▶ **Task to complete**
From the first record below to the last, retype each one exactly.
====
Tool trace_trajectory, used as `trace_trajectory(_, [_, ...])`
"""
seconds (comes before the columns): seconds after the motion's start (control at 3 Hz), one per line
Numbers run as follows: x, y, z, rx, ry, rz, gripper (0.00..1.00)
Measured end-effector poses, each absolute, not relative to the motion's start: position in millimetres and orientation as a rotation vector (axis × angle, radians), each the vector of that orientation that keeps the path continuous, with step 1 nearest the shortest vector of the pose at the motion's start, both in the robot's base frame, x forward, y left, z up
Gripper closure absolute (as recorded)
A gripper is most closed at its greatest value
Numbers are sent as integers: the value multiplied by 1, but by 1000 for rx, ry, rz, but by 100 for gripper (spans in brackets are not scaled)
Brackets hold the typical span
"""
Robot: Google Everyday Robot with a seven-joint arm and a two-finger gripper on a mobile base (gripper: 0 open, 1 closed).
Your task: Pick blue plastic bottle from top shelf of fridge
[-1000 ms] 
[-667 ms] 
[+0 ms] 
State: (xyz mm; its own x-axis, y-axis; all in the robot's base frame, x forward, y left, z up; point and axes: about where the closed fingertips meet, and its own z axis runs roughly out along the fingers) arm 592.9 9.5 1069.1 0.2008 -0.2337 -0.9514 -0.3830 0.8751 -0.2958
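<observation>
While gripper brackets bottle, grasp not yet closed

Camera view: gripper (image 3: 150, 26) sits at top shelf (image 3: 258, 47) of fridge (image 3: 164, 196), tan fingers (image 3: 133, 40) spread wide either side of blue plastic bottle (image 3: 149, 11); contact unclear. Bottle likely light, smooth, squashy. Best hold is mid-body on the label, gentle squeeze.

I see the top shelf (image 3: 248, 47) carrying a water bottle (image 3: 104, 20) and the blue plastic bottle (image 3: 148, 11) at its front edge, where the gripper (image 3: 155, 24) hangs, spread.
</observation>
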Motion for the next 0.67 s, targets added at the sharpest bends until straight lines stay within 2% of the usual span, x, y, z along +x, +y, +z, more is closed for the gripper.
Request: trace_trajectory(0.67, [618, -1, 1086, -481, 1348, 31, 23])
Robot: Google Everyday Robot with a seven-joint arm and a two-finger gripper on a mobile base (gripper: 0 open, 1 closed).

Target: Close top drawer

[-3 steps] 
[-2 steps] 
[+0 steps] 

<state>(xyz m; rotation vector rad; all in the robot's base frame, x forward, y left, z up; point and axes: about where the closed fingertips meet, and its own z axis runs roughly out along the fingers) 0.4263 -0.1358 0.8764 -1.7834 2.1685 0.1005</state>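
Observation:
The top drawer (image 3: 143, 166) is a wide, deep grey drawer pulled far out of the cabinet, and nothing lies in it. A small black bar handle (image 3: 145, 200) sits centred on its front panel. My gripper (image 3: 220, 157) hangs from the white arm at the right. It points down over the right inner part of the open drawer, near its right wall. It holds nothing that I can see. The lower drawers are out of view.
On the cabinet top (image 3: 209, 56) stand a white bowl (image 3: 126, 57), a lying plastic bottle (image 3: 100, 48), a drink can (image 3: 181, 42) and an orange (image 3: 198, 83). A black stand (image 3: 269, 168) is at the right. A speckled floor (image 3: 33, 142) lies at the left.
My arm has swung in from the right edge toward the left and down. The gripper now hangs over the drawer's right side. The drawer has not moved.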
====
▶ **Response box**
Tool trace_trajectory, used as `trace_trajectory(_, [_, ...])`
"""
seconds (comes before the columns): seconds after the motion's start (control at 3 Hz), one per line
Numbers run as follows: x, y, z, rx, ry, rz, gripper (0.00..1.00)
Measured end-effector poses, each absolute, not relative to the motion's start: position in millimetres and orientation as a rotation vector (axis × angle, radians), each the vector of that orientation that keeps the path continuous, with step 1 nearest the shortest vector of the pose at the motion's start, both in the robot's base frame, x forward, y left, z up
Gripper closure absolute (as recorded)
A gripper is most closed at its greatest value
Numbers are sent as integers: the value multiplied by 1, but by 1000 for rx, ry, rz, but by 100 for gripper (spans in brackets are not scaled)
Brackets hold the typical span
"""
Robot: Google Everyday Robot with a seven-joint arm and a two-finger gripper on a mobile base (gripper: 0 open, 1 closed).
Your task: Pick blue plastic bottle from top shelf of fridge
[-1000 ms] 
[-667 ms] 
[+0 ms] 
State: (xyz mm; its own x-axis, y-axis; all in the robot's base frame, x forward, y left, z up; point and axes: about where the closed fingertips meet, and its own z axis runs roughly out along the fingers) arm 592.9 9.5 1069.1 0.2008 -0.2337 -0.9514 -0.3830 0.8751 -0.2958
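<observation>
While gripper brackets bottle, grasp not yet closed

Camera view: gripper (image 3: 150, 26) sits at top shelf (image 3: 258, 47) of fridge (image 3: 164, 196), tan fingers (image 3: 133, 40) spread wide either side of blue plastic bottle (image 3: 149, 11); contact unclear. Bottle likely light, smooth, squashy. Best hold is mid-body on the label, gentle squeeze.

I see the top shelf (image 3: 248, 47) carrying a water bottle (image 3: 104, 20) and the blue plastic bottle (image 3: 148, 11) at its front edge, where the gripper (image 3: 155, 24) hangs, spread.
</observation>
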Motion for the next 0.67 s, targets added at the sharpest bends until straight lines stay within 2% of the usual span, x, y, z along +x, +y, +z, more is closed for the gripper.
Request: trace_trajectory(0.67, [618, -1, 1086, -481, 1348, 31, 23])
Robot: Google Everyday Robot with a seven-joint arm and a two-finger gripper on a mobile base (gripper: 0 open, 1 closed).

Target: Close top drawer

[-3 steps] 
[-2 steps] 
[+0 steps] 

<state>(xyz m; rotation vector rad; all in the robot's base frame, x forward, y left, z up; point and axes: about where the closed fingertips meet, and its own z axis runs roughly out along the fingers) 0.4263 -0.1358 0.8764 -1.7834 2.1685 0.1005</state>
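Observation:
The top drawer (image 3: 143, 166) is a wide, deep grey drawer pulled far out of the cabinet, and nothing lies in it. A small black bar handle (image 3: 145, 200) sits centred on its front panel. My gripper (image 3: 220, 157) hangs from the white arm at the right. It points down over the right inner part of the open drawer, near its right wall. It holds nothing that I can see. The lower drawers are out of view.
On the cabinet top (image 3: 209, 56) stand a white bowl (image 3: 126, 57), a lying plastic bottle (image 3: 100, 48), a drink can (image 3: 181, 42) and an orange (image 3: 198, 83). A black stand (image 3: 269, 168) is at the right. A speckled floor (image 3: 33, 142) lies at the left.
My arm has swung in from the right edge toward the left and down. The gripper now hangs over the drawer's right side. The drawer has not moved.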

Nothing else goes in the answer.